■ **WORK TO BE COMPLETED**
Going down the data below, set down exactly the line with "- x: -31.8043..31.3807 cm" and each line after it through the line with "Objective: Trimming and"; no other lines.

■ **RECORDED INFORMATION**

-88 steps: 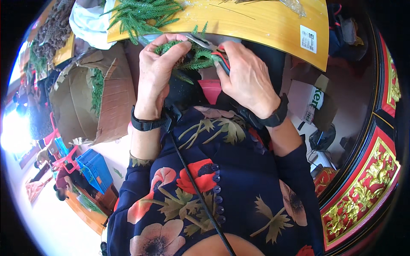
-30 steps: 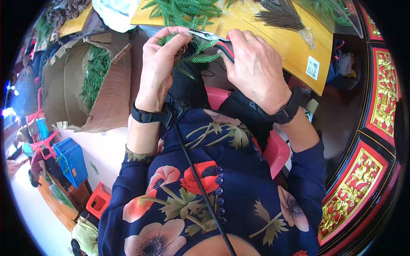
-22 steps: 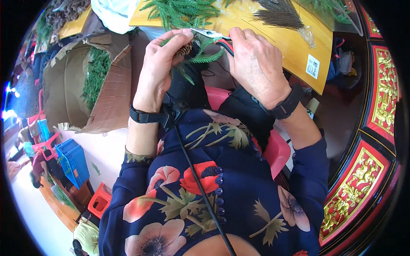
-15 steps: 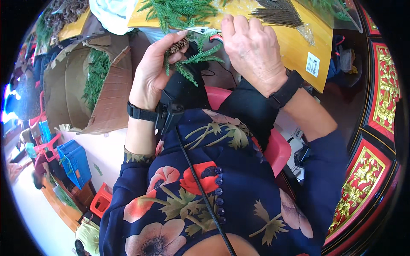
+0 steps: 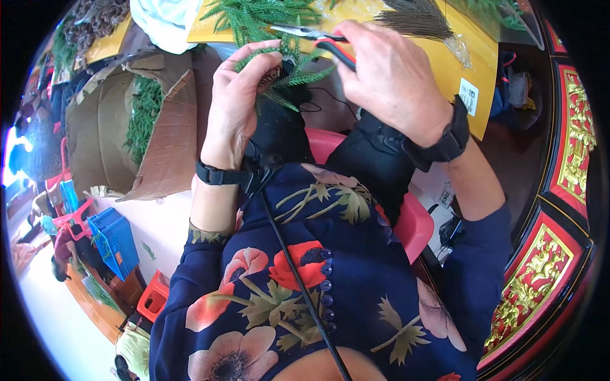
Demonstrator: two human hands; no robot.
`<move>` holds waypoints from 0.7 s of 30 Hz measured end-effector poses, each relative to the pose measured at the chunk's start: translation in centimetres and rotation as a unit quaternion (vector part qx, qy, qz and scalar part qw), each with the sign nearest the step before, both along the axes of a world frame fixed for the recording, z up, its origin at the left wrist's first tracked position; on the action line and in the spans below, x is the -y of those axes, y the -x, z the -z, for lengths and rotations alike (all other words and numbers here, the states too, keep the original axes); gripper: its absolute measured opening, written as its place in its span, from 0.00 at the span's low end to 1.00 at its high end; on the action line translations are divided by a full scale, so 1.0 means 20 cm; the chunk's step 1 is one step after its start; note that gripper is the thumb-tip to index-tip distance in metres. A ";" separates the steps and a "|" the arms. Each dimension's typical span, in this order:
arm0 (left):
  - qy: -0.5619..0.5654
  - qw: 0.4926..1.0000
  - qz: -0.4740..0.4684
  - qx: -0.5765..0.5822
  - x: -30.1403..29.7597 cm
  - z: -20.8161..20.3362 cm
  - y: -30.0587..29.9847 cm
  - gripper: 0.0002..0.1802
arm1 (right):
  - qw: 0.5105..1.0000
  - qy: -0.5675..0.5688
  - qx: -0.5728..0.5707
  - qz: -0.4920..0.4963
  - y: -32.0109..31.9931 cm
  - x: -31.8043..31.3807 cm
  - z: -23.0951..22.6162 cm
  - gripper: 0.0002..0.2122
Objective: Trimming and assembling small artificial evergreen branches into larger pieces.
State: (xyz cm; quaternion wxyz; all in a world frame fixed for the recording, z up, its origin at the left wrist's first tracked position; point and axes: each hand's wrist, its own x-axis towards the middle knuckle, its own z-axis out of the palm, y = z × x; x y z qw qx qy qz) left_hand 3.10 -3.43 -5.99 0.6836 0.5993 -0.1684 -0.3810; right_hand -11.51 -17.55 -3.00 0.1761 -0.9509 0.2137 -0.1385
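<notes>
My left hand [image 5: 238, 89] is closed on a green artificial pine sprig [image 5: 308, 77], whose needled branches stick out to the right of the fingers. A brown pine cone [image 5: 270, 77] sits against the sprig, partly hidden by my thumb. My right hand [image 5: 397, 82] grips long-nose pliers [image 5: 305, 32] by their red and black handles [image 5: 337, 51]. The pliers' metal jaws point left, just above the sprig and my left fingertips. Whether a wire lies between the jaws is too small to tell.
A yellow table [image 5: 476, 57] ahead bears a pile of green sprigs [image 5: 254, 16] and a bundle of thin brown stems [image 5: 416, 19]. To the left stands an open cardboard box [image 5: 101, 127] with greenery. A white bag [image 5: 166, 22] lies at the table's left. Carved red-gold panels [image 5: 537, 260] stand right.
The pliers and my right hand have drawn back from the sprig, up and to the right. My left hand has turned, so the pine cone is more hidden.
</notes>
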 end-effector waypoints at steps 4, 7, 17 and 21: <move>0.017 1.000 -0.010 0.004 0.00 -0.02 0.05 0.11 | 0.998 -0.051 -0.037 0.004 0.00 -0.03 0.01 0.09; 0.022 0.999 -0.023 0.007 0.00 0.00 0.05 0.10 | 0.995 -0.083 -0.055 0.005 0.02 -0.05 0.01 0.09; 0.003 1.000 -0.028 -0.006 0.01 -0.02 0.08 0.08 | 0.975 -0.220 -0.031 0.022 0.08 -0.08 0.10 0.11; -0.001 0.999 -0.025 0.027 0.02 -0.02 0.08 0.07 | 0.935 -0.353 0.011 -0.007 0.11 -0.09 0.11 0.12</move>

■ **ANSWER SPACE**
  - x: -31.8043..31.3807 cm
  - z: -23.0951..22.6162 cm
  - gripper: 0.0002..0.2122
Objective: Trimming and assembling small artificial evergreen branches into larger pieces.

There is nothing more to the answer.